-- Opening Marker --

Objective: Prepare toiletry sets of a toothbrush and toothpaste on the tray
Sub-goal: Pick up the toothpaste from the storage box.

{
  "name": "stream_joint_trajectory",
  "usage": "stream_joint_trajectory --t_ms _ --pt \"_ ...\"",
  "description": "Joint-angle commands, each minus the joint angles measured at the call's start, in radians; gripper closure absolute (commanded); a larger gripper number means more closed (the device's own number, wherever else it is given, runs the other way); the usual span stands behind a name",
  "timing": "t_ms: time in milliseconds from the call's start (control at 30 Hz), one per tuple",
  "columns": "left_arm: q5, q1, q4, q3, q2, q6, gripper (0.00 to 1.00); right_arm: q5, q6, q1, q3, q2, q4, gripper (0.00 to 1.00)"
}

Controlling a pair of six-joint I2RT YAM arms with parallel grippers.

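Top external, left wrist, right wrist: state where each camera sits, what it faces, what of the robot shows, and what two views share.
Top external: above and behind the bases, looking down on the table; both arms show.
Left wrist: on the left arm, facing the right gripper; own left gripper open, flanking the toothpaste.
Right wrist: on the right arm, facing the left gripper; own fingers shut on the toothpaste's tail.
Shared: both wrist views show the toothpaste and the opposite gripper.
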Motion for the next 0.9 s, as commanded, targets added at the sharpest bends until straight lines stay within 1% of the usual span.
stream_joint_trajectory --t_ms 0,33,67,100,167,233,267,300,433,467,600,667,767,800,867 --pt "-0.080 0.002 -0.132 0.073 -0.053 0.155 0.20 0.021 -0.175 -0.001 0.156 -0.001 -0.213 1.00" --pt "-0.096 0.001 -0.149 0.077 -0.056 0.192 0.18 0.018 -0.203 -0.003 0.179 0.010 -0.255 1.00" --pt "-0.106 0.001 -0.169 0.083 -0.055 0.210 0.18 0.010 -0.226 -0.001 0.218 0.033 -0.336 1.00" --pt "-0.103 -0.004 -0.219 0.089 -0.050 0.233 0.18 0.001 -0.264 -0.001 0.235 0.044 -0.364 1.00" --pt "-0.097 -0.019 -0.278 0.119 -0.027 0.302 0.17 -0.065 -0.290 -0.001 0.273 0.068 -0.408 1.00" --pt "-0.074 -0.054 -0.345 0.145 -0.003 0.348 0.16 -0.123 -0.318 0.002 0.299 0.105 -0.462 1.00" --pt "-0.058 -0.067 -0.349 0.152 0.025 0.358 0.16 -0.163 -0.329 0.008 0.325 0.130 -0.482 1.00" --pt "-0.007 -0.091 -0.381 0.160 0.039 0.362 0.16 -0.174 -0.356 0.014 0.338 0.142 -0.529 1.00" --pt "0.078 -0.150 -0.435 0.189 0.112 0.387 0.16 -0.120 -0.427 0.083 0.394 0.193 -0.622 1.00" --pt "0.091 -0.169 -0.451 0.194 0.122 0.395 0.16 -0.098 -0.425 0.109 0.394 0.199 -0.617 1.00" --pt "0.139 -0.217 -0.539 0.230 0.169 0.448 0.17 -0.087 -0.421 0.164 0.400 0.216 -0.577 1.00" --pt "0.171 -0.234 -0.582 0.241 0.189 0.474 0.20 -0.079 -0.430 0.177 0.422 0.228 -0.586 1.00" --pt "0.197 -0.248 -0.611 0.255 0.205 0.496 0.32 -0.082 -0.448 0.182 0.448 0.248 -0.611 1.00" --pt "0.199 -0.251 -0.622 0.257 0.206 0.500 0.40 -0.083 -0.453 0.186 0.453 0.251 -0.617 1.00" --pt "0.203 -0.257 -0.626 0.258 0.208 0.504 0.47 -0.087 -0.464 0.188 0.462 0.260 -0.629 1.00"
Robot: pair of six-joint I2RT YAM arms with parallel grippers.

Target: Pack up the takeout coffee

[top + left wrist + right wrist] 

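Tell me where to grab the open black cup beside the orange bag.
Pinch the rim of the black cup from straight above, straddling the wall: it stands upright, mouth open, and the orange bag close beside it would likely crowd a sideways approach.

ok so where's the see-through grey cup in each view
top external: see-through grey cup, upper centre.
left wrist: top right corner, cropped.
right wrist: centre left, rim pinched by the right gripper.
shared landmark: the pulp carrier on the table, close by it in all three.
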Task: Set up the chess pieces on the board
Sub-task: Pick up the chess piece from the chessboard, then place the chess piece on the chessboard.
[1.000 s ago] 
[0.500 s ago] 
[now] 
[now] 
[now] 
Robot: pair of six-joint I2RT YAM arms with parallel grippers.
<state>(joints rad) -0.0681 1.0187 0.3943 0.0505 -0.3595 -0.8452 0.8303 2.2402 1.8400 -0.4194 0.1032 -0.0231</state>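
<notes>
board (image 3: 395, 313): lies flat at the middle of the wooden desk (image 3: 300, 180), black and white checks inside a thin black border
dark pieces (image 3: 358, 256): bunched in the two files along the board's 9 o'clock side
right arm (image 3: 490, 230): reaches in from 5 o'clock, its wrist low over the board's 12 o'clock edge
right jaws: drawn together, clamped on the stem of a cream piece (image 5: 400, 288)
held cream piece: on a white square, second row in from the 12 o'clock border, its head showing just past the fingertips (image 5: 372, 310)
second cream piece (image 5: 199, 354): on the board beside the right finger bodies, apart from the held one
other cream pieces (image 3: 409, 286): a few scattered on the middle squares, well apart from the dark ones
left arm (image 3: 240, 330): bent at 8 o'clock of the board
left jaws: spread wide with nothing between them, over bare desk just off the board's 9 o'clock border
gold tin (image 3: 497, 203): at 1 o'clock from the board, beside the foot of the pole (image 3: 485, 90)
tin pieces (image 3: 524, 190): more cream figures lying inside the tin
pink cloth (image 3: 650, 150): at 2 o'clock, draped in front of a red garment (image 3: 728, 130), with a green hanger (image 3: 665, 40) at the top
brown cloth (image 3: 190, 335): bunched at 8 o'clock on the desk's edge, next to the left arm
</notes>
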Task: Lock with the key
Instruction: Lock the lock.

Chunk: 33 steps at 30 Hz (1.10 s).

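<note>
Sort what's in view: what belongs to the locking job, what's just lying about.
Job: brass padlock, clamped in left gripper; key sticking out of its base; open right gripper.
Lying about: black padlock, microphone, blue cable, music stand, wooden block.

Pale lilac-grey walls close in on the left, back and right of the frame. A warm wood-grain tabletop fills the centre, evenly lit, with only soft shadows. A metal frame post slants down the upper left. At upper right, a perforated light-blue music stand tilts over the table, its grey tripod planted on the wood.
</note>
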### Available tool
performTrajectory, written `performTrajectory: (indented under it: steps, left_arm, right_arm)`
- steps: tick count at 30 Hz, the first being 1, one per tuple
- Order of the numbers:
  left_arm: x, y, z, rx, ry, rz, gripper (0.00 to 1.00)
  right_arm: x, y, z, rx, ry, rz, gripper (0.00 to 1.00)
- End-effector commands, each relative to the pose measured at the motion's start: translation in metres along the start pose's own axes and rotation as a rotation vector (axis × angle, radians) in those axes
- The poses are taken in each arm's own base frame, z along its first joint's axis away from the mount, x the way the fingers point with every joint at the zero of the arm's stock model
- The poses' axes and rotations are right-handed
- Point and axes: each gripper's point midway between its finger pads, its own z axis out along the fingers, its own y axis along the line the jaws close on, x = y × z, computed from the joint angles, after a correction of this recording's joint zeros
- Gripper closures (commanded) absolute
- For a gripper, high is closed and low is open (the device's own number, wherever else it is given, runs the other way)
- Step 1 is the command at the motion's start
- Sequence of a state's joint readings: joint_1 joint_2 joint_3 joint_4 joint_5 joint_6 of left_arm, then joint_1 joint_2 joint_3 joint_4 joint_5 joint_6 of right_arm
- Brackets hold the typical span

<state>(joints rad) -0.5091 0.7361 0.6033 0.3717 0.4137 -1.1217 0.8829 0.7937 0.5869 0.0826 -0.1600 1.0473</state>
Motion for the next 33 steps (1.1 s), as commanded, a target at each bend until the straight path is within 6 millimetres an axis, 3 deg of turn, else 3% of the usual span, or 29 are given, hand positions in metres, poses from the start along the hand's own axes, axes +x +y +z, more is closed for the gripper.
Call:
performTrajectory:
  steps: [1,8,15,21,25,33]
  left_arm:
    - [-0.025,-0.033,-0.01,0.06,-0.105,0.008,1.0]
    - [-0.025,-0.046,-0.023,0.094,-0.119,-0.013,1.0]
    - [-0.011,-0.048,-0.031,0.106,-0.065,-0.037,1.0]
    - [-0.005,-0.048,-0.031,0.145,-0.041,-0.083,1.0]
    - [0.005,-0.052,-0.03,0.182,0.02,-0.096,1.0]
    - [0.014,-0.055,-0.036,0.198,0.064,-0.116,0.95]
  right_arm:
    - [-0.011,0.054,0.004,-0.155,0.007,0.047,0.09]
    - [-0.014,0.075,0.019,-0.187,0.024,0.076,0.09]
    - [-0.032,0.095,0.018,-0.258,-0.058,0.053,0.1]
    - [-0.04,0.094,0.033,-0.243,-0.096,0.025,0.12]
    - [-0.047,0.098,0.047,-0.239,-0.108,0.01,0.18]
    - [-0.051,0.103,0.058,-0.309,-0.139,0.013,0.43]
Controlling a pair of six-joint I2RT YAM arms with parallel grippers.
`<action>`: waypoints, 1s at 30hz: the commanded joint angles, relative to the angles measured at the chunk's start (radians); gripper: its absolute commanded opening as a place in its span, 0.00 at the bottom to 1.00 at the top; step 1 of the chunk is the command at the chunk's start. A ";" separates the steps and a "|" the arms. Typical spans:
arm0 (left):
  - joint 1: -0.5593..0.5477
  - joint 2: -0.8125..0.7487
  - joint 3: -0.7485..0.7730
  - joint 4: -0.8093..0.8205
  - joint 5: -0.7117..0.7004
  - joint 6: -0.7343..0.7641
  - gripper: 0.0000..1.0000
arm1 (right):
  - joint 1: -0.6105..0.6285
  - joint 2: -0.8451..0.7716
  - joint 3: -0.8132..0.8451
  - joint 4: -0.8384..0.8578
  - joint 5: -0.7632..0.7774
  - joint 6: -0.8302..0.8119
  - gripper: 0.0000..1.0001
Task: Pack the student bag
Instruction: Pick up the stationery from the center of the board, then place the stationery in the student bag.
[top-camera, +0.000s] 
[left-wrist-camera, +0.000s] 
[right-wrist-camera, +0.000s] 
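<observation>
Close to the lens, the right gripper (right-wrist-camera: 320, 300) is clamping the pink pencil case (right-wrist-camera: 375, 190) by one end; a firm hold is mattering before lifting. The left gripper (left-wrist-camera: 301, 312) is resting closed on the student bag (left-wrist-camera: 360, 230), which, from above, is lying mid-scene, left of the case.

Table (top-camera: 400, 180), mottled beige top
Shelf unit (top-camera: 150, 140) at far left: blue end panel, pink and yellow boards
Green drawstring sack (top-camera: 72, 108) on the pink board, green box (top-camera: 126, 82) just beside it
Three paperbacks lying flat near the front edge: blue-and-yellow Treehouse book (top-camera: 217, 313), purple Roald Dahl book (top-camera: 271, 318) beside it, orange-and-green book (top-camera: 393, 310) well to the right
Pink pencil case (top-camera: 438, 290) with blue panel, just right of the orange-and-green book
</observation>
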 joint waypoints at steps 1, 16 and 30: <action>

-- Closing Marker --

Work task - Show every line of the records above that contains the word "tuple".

Solution -
  "timing": "t_ms: time in milliseconds from the call's start (control at 30 Hz), one per tuple",
- steps: tick count at 30 Hz, the first being 1, one per tuple

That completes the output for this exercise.